# Data
▽

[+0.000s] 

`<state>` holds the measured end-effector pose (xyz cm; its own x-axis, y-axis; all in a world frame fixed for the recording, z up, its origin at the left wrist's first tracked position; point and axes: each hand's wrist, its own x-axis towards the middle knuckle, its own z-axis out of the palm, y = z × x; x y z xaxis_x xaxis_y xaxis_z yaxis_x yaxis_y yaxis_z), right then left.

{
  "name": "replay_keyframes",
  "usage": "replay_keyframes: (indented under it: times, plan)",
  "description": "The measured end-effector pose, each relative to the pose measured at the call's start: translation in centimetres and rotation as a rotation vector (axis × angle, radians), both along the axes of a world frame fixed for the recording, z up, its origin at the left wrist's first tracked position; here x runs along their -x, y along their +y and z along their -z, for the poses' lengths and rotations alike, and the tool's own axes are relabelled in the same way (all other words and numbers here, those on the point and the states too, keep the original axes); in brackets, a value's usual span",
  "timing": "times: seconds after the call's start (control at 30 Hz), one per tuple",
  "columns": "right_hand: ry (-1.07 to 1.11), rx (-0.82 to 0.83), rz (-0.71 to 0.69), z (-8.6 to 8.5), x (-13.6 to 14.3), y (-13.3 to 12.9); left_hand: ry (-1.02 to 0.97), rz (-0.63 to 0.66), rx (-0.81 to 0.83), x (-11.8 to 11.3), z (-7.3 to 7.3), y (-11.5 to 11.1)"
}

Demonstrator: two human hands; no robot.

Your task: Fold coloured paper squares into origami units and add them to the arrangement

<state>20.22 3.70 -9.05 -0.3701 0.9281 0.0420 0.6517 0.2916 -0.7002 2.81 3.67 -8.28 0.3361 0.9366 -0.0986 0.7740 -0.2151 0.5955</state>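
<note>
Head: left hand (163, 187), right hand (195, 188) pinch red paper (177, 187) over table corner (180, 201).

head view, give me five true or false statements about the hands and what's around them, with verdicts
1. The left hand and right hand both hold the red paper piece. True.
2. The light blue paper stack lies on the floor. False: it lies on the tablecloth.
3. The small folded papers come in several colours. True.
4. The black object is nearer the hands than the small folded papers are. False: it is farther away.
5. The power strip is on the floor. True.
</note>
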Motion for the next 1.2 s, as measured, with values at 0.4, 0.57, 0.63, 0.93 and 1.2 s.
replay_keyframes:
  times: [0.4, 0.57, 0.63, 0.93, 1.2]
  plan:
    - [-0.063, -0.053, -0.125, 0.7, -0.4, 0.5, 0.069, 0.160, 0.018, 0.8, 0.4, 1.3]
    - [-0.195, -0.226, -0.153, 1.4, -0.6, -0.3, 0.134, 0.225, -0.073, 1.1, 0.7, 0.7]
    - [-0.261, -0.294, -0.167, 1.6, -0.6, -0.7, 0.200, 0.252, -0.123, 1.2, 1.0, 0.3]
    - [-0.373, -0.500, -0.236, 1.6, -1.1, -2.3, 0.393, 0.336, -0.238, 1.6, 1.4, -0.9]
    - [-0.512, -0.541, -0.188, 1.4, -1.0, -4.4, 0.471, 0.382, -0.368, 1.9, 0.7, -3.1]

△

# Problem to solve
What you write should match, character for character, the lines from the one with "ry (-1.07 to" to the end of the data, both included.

# Finished exercise
  "columns": "right_hand: ry (-1.07 to 1.11), rx (-0.82 to 0.83), rz (-0.71 to 0.69), z (-8.6 to 8.5), x (-13.6 to 14.3), y (-13.3 to 12.9); left_hand: ry (-1.02 to 0.97), rz (-0.63 to 0.66), rx (-0.81 to 0.83), x (-11.8 to 11.3), z (-7.3 to 7.3), y (-11.5 to 11.1)"
}

Demonstrator: two human hands; no robot.

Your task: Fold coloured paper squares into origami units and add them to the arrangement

<state>20.22 3.70 -9.05 -0.3701 0.9281 0.0420 0.6517 0.2916 -0.7002 2.81 3.67 -8.28 0.3361 0.9366 -0.0986 0.7740 -0.2151 0.5955</state>
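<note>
Head: left hand (163, 187), right hand (195, 188) pinch red paper (177, 187) over table corner (180, 201).

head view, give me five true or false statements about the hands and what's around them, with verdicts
1. The left hand and right hand both hold the red paper piece. True.
2. The light blue paper stack lies on the floor. False: it lies on the tablecloth.
3. The small folded papers come in several colours. True.
4. The black object is nearer the hands than the small folded papers are. False: it is farther away.
5. The power strip is on the floor. True.
</note>
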Motion for the next 1.2 s, as measured, with values at 0.4, 0.57, 0.63, 0.93 and 1.2 s.
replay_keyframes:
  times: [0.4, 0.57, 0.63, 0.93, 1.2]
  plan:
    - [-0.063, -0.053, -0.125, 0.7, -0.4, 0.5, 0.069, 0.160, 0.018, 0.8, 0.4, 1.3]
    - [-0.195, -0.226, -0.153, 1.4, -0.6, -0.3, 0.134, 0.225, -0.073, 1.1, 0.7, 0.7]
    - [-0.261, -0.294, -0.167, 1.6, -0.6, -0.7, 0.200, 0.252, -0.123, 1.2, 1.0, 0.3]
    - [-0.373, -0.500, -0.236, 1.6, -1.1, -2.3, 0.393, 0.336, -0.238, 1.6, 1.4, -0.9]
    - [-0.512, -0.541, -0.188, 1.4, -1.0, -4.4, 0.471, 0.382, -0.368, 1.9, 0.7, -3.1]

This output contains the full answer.